** WHAT YOU NEED TO DO **
Please copy out the entries below exactly, beginning with the line that contains "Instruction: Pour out" and ending with the line that contains "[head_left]", and include nothing outside that span.

○ ○ ○

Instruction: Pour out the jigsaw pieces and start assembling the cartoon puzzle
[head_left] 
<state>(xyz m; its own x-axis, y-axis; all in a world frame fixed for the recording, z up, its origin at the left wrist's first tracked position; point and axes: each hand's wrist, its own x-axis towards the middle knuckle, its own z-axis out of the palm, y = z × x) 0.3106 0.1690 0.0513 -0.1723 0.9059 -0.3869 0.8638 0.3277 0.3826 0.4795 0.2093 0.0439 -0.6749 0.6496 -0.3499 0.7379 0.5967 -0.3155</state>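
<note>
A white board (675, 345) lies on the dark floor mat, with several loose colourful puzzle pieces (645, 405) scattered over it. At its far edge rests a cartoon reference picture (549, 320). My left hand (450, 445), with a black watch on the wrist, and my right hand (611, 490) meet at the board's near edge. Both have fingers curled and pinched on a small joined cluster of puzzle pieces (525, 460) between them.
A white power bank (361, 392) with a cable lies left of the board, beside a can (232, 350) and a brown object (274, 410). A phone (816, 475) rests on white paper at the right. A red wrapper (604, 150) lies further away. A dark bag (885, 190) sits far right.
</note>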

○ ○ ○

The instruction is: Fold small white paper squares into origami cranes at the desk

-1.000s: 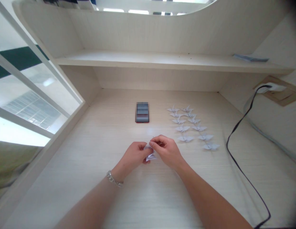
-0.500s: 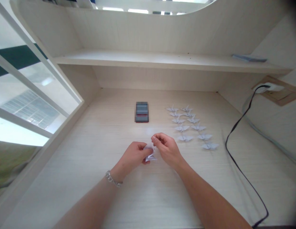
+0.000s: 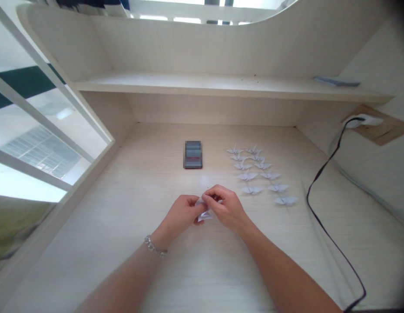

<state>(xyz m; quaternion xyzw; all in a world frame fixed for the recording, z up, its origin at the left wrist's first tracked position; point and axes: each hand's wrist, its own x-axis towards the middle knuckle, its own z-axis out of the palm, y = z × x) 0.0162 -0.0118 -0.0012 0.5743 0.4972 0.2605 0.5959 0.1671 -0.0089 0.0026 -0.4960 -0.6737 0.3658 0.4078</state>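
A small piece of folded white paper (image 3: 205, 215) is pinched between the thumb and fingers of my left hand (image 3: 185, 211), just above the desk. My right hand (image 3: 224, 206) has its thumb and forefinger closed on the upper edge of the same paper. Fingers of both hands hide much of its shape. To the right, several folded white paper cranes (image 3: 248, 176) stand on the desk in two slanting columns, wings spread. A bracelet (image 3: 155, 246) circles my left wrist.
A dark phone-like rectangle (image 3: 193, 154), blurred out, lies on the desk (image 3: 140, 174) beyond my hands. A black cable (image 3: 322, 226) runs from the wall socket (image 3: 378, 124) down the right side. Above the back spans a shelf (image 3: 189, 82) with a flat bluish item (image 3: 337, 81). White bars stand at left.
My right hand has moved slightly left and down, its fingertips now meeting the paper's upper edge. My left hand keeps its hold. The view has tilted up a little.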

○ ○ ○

** OUTPUT FOR THIS TASK **
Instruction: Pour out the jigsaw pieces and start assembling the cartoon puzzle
[head_left] 

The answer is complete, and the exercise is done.